50 shades of best-selling ‘smut’
By Celia Rivenbark
Published in: Life
Well, dookie.
If I’d known all I had to do was write “smut,” as Aunt Verlie likes to call romantic fiction, to make millions of dollars and have THREE best-sellers on the “New York Times” list at the same time, I’da ditched this whole humor gig a long time ago in favor of more heaving bosoms and male releases and the like.
Oh, who am I kidding? I can’t write anything like the steamy stuff churned out by London housewife and mother of four Erika Leonard, whose “Fifty Shades of Grey” trilogy has, overnight, become the kind of publishing phenomenon best compared to stories of sparkly vampires living in the Pacific Northwest or a pale lad with a lightning bolt on his forehead.
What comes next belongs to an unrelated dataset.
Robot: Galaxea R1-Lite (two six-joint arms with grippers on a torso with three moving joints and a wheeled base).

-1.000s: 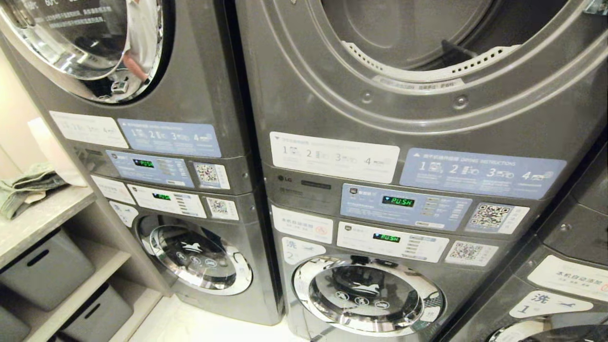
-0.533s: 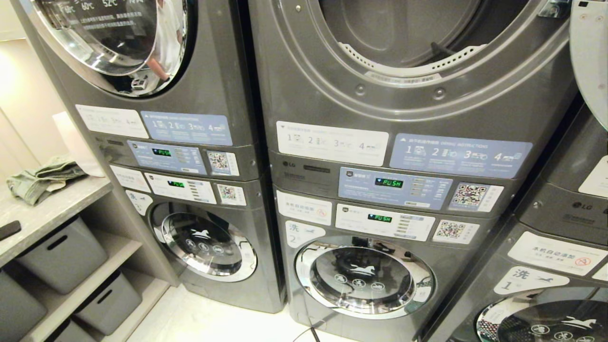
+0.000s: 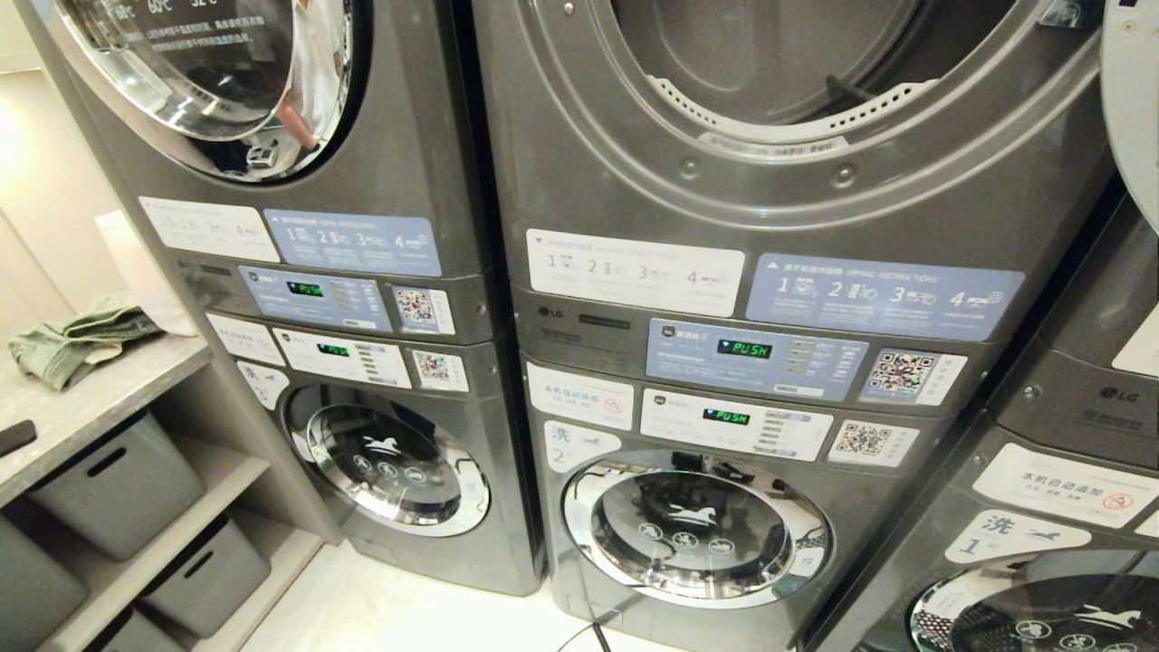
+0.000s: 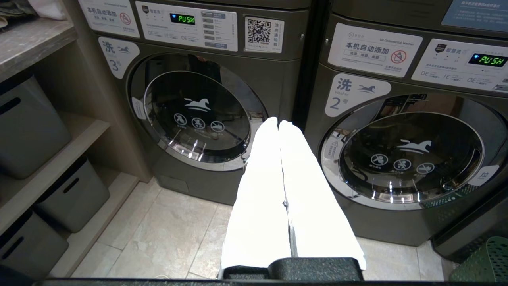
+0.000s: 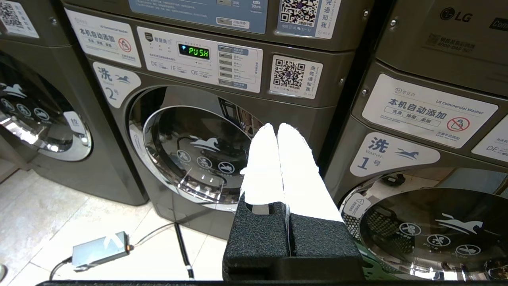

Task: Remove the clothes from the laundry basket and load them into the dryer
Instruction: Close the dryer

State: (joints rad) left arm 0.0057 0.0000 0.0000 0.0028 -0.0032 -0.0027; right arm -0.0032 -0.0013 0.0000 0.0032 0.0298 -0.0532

Because I am Methodist, I have only read excerpts of the first book.
OK, technically, I read enough excerpts to make up the whole book but only for research purposes.
When a writer has three books sitting all in a row at the top of the “New York Times” list, I have to know what she’s doing right.
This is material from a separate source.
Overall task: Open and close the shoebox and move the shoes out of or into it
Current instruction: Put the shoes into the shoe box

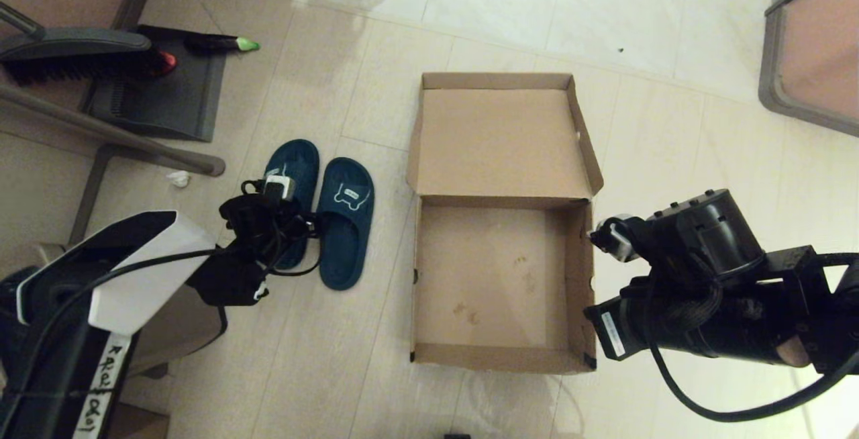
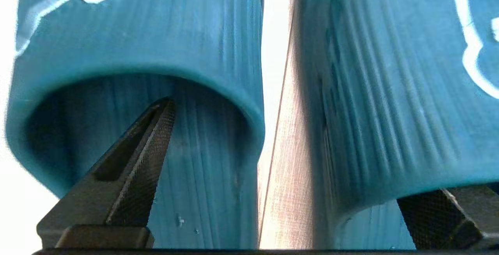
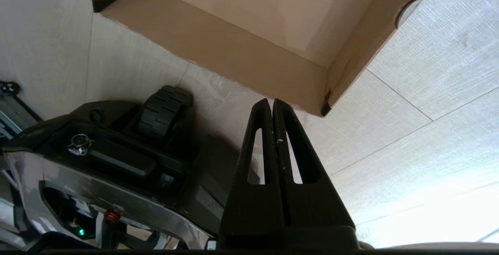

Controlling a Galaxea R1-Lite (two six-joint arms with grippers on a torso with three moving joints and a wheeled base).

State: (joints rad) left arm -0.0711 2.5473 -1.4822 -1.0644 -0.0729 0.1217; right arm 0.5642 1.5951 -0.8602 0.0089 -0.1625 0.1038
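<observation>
1. Two fingers (image 2: pixel 134 169) of the left gripper (image 2: pixel 273 177) stand spread wide, gripping nothing: one reaches under the strap of the left slipper, the other sits at the strap opening of the right slipper.
2. Both shoes (image 1: pixel 345 224) lie side by side on the floor (image 1: pixel 322 372), just left of the shoebox (image 1: pixel 500 278), toes pointing far.
3. Lid back, the shoebox is open and holds nothing.
4. By my reading, the step in hand is gathering the pair for the box; next the fingers should close so the inner strap edges pinch together, then lift and carry right over the box wall.
5. Pressed together and holding nothing, the right gripper (image 3: pixel 273 105) hangs near the box's near right corner.
</observation>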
Because this is a family newspaper, I can only tell you that “Fifty Shades of Grey” involves a mind-numbing number of episodes in which the female lead, Anastasia (what? You were expecting Misti?) claims to have been “splintered” and “shattered.” Yes, there is a whole lot of splintering and shattering going on up in here, thanks to the ministrations of the male lead, Christian Grey. He is every bit as believable as his name. Which is to say not very.
Critics haven’t been especially kind and there are a few parts that are downright laughable in the midst of trying to be hot. Early on, Anastasia claims that Christian makes her blink so rapidly that, she says, “my eyelids are matching my heartbeat.” This made me laugh out loud. Because, really, who does that? And if Christian notices this during an embrace, wouldn’t he ask, “What’s up with your eyelids? They’re starting to freak me out.”
The dialogue is far from pitch-perfect. Anastasia, a 22-year-old innocent waif (for the first 50 or so pages anyway) uses the expression, “I’ll be a monkey’s uncle!” Yeah. That’s how college students talk in Seattle. I expected her to scream “Jeepers!” during all the splintering and shattering.
That said, it’s hard to argue with this kind of publishing success.
Rock hard, as Christian might say.
He is given to prancing about in his “altogethers” as Aunt Verlie calls one’s birthday suit, and he has a nutty little bondage habit that is the heart of the whole trilogy.
He makes Anastasia sign a contract that she will submit to his every carnal desire, agree to the use of instruments of torture and eat only foods he has pre-approved. Say what?? Look, domination’s one thing; Domino’s is another. I’d just say, “Deal breaker. Oh, and put your pants back on.”